L’institution appelle ainsi les banques à faire preuve de discernement.

L’objectif n’est pas d’exclure les acteurs économiques réguliers, mais de cibler les zones à risque et de prévenir les dérives.

Les dossiers clairs, les flux identifiables et les activités cohérentes continueront de bénéficier d’un traitement normal.

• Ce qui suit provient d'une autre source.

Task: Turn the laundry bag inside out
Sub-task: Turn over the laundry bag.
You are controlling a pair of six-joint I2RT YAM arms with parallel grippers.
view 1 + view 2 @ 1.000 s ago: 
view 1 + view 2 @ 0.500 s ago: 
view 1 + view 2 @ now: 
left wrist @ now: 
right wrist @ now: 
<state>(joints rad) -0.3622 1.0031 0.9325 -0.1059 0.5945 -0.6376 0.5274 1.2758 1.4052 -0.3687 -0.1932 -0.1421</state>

Vers une économie plus transparente

En fermant progressivement le « robinet du cash », la Banque d’Algérie envoie un signal fort : l’économie nationale doit évoluer vers plus de transparence, de traçabilité et de discipline financière.

Cette orientation, bien que contraignante pour certains acteurs, s’inscrit dans une dynamique de modernisation du système bancaire et de consolidation de la confiance.

À terme, cette réforme pourrait contribuer à réduire l’économie informelle, à améliorer la collecte de l’information financière et à renforcer la crédibilité du secteur bancaire algérien.

Une transition délicate, mais assumée, vers un modèle où le cash n’est plus roi, mais strictement surveillé.